• Exercise prompt
Each line of the listing below must be returned exactly.

• Provided material
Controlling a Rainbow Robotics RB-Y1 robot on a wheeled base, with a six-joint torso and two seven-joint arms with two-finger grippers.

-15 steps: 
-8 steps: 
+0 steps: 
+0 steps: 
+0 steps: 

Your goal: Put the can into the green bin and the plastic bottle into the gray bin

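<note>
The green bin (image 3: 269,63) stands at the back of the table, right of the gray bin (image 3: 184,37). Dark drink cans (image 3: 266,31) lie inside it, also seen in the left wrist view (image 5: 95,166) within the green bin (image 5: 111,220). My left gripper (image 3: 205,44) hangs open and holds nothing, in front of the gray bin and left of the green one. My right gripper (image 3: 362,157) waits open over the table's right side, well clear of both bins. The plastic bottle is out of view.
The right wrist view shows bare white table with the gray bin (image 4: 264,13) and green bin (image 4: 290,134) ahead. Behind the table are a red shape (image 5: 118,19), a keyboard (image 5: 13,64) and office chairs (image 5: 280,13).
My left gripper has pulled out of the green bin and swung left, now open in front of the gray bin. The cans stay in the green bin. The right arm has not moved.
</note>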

• Result of the task
Controlling a Rainbow Robotics RB-Y1 robot on a wheeled base, with a six-joint torso and two seven-joint arms with two-finger grippers.

-15 steps: 
-8 steps: 
+0 steps: 
+0 steps: 
+0 steps: 

Your goal: Put the can into the green bin and the plastic bottle into the gray bin

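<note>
The green bin (image 3: 269,63) stands at the back of the table, right of the gray bin (image 3: 184,37). Dark drink cans (image 3: 266,31) lie inside it, also seen in the left wrist view (image 5: 95,166) within the green bin (image 5: 111,220). My left gripper (image 3: 205,44) hangs open and holds nothing, in front of the gray bin and left of the green one. My right gripper (image 3: 362,157) waits open over the table's right side, well clear of both bins. The plastic bottle is out of view.
The right wrist view shows bare white table with the gray bin (image 4: 264,13) and green bin (image 4: 290,134) ahead. Behind the table are a red shape (image 5: 118,19), a keyboard (image 5: 13,64) and office chairs (image 5: 280,13).
My left gripper has pulled out of the green bin and swung left, now open in front of the gray bin. The cans stay in the green bin. The right arm has not moved.
</note>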

This answer requires nothing more.